At 5:30 a.m. July 14, Mr. McCall says, he talked by telephone to McKesson Chief Executive Officer Mark Pulido, who told him that McKesson's board was balking at some aspects of the deal.

At issue, for the McKesson side, was the length of employment contracts for some of HBO's top officers, people familiar with the situation say. McKesson wanted the officers to agree to three-year contracts while the HBO officers had agreed only to one-year commitments.

Mr. McCall says that by early morning on July 14, he thought the chances of getting a deal done were slim but not entirely dead. Meanwhile, McKesson officials, who decline to comment, have indicated to analysts and to Dow Jones Newswires that they thought the differences could be resolved.

David Risinger, a health-care analyst at Morgan Stanley Dean Witter & Co., said he was told this week by McKesson CEO Pulido that the companies had been close to announcing the merger before the leak last week. "He said they had a roadshow ready to go, a press release to go and a couple of final issues, very very minor, that both boards had to sign off on," said Mr. Risinger said.

In any case, Mr. McCall of HBO agrees on this: Salomon's leak of the merger talks killed any hopes the two parties may have had of pulling off a merger. "I think it's a very major screw-up," he said. "Needless to say, it cost our company over a billion dollars in market cap."

Even as the McKesson-HBO talks were hitting a snag early on July 14, Salomon Smith Barney's brokers were starting to tell clients about the proposed merger based on a note that they received in their morning package indicating that Salomon's McKesson analyst, Lawrence C. Marsh, and its HBO analyst, Christian Hester, would be prepared to discuss the merger between McKesson and HBO that day.

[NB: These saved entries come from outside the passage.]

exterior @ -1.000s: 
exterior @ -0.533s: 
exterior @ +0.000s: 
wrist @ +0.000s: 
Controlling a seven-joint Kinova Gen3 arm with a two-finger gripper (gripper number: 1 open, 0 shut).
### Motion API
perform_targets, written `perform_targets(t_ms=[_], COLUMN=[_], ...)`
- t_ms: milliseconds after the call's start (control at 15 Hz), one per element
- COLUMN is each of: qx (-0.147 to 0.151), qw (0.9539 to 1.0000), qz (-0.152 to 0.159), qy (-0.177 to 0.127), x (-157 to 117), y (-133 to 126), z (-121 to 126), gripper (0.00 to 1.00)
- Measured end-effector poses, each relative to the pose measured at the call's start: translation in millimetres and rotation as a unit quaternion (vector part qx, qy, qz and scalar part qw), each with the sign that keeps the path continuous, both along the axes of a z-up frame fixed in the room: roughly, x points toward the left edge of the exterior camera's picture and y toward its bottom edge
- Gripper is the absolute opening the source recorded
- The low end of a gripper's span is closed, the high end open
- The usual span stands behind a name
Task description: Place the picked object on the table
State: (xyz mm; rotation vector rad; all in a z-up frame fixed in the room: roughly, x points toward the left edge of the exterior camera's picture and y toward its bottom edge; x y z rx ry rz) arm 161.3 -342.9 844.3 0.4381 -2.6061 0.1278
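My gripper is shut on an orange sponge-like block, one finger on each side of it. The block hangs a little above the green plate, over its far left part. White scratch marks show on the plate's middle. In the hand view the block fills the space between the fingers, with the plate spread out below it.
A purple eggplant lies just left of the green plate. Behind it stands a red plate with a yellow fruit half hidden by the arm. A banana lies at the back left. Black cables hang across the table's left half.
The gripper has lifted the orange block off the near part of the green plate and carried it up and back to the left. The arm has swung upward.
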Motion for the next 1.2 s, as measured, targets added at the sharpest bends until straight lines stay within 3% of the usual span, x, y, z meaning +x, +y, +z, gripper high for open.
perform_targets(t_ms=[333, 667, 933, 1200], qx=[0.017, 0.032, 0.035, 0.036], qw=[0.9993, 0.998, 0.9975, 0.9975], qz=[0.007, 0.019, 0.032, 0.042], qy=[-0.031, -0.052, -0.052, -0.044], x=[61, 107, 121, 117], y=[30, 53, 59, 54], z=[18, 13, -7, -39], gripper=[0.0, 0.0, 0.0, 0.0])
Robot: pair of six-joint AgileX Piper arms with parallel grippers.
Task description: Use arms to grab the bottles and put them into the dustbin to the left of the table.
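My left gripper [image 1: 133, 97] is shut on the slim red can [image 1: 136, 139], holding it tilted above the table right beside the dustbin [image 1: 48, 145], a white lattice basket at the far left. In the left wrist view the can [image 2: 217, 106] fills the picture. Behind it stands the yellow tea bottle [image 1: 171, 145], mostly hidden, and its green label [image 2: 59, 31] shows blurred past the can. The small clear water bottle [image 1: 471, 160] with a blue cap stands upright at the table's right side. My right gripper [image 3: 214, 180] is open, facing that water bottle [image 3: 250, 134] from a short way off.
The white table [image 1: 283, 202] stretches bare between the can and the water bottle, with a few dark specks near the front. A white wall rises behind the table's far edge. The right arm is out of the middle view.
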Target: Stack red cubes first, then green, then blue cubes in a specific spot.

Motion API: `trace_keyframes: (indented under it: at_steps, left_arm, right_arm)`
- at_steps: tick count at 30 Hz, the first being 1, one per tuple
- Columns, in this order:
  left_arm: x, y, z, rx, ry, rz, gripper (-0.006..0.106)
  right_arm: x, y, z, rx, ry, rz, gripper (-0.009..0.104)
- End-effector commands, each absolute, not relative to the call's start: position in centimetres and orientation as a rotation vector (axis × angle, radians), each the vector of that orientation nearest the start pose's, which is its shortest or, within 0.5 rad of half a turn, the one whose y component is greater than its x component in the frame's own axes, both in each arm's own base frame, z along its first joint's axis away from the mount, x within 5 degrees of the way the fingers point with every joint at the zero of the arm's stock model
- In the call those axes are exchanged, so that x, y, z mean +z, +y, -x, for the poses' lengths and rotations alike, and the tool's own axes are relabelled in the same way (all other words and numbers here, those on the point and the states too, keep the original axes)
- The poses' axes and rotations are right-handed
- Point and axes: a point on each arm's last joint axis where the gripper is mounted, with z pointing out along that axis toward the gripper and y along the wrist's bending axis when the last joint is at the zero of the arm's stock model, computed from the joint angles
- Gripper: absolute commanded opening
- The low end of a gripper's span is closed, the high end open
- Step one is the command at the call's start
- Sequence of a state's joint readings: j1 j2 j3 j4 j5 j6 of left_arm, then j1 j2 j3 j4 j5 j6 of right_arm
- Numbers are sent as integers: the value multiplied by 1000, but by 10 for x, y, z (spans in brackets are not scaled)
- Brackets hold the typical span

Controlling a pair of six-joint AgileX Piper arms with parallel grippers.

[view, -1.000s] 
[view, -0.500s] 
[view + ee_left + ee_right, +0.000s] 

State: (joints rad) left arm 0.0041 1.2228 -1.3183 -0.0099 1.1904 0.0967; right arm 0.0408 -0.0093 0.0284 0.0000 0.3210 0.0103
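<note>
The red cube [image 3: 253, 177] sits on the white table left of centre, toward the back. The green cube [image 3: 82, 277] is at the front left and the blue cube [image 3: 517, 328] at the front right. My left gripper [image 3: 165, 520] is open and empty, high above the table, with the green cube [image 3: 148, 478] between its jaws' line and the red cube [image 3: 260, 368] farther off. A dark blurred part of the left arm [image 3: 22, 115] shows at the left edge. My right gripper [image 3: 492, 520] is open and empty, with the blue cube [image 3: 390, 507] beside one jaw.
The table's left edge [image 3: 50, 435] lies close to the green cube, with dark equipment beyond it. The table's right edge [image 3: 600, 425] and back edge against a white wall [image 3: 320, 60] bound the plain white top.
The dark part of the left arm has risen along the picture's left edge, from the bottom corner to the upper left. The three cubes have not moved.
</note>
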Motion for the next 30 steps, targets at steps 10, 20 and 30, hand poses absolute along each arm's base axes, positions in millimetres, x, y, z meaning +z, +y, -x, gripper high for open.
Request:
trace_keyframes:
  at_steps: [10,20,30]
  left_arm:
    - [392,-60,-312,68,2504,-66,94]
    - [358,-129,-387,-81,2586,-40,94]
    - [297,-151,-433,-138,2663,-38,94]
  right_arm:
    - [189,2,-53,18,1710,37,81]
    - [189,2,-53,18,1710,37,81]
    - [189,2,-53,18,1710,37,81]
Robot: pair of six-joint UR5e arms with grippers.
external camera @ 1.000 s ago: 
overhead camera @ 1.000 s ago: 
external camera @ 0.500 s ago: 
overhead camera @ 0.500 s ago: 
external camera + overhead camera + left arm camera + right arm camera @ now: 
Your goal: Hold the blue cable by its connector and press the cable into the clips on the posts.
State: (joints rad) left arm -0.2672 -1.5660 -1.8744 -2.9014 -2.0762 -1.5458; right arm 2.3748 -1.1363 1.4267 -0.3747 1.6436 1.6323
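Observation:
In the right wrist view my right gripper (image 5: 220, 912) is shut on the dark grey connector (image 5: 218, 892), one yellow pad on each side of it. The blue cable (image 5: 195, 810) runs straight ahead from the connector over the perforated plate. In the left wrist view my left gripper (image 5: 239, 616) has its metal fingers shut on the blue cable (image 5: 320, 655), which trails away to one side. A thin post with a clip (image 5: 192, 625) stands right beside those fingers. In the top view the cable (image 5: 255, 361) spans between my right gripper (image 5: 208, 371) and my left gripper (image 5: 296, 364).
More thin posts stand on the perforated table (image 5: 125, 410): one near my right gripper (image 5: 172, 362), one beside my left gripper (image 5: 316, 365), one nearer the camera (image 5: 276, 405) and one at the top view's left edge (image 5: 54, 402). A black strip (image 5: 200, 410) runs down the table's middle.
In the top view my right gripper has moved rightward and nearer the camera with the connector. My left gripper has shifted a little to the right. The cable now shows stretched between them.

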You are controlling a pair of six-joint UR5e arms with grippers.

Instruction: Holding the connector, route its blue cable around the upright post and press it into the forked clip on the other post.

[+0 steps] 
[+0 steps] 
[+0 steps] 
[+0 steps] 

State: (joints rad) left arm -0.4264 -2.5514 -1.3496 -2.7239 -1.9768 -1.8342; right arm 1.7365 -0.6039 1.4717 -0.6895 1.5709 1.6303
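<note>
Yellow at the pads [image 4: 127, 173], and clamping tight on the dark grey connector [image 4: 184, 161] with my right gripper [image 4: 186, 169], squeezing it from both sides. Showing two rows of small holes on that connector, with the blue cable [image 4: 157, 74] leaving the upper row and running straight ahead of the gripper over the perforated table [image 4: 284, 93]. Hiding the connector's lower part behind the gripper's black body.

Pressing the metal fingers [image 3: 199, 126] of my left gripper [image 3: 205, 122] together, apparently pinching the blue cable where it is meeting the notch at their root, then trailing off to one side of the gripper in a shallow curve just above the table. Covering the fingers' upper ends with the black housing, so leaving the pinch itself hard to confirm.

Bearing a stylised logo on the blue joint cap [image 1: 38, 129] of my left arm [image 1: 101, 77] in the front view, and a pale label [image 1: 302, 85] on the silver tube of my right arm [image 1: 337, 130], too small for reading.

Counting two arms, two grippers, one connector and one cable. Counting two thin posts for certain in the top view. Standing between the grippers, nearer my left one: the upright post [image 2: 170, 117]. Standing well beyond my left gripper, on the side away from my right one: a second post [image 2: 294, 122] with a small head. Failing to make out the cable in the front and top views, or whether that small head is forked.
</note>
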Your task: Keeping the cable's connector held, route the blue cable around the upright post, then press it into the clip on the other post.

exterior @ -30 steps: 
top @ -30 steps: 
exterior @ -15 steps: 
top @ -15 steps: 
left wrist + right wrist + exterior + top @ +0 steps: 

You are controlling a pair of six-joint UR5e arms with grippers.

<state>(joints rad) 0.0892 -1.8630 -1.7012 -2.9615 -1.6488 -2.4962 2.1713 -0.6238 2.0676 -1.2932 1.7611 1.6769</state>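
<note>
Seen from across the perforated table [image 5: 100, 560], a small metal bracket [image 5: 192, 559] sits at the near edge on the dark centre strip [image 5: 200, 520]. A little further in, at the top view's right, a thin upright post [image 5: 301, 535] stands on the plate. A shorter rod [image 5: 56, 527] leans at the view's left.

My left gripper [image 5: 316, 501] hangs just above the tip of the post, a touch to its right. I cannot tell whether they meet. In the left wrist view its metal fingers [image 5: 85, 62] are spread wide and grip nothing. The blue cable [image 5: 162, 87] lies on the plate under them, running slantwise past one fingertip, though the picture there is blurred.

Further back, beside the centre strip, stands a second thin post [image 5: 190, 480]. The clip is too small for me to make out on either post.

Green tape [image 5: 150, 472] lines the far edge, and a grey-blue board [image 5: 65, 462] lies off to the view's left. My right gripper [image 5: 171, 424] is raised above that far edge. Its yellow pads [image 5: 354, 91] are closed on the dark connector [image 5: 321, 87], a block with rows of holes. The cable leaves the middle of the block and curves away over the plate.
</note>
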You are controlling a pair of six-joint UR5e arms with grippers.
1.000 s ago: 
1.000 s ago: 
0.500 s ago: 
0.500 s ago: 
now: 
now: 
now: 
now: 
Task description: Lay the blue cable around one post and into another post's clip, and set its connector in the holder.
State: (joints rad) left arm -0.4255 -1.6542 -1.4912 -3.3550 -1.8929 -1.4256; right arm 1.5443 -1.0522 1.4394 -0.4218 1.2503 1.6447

The note didn't offer any analysis from Messrs. Marsh and Hester, and it's unclear if they signed off on the note. Neither of them responded to requests for comment. But by midday, HBO's stock began to tank, eventually closing down 11.2% and losing $1.75 billion of its stock-market value on the day.

To investors, the selling was certainly justified. The merger talks "signaled that the growth rate of [HBO's] business is slowing and the stock's multiple is entirely too high if the growth rate is slowing," says Pat Widner, co-portfolio manager of Warburg Pincus's $60 million Health Sciences Fund.

When HBO's stock started to fall July 14, it forced the two parties to restudy the valuation of the stock transaction. Indeed, in a move that shocked Mr. McCall, Salomon Smith Barney's bankers approached him late that day suggesting that the deal could still be done, though on terms less favorable to HBO's shareholders.

"Even after both our board and the other board had turned it down, Smith Barney was still trying to keep it alive," he says. "I've got to tell you those bankers even having the guts to come back and propose that lowered my estimation of them another couple of notches."

At Salomon Smith Barney, there was finger-pointing this week. Typically, at Salomon, analysts can disseminate research on a deal they were involved in, as was the case here, only 24 hours after the transaction is announced, people familiar with the firm say.

In this case, these people say, executives in Salomon Smith Barney's research department gave the go-ahead for a mention of the McKesson-HBO deal to be included in July 14's morning package because Smith Barney's retail system, which caters to individual investors, were big holders of HBO stock.

Trouble is, by catering to Smith Barney's smaller clients, the investment bank lost a big client. When asked if he plans on doing business in the future with Salomon Smith Barney, Mr. McCall says: "I'm certainly not talking to Smith Barney any more."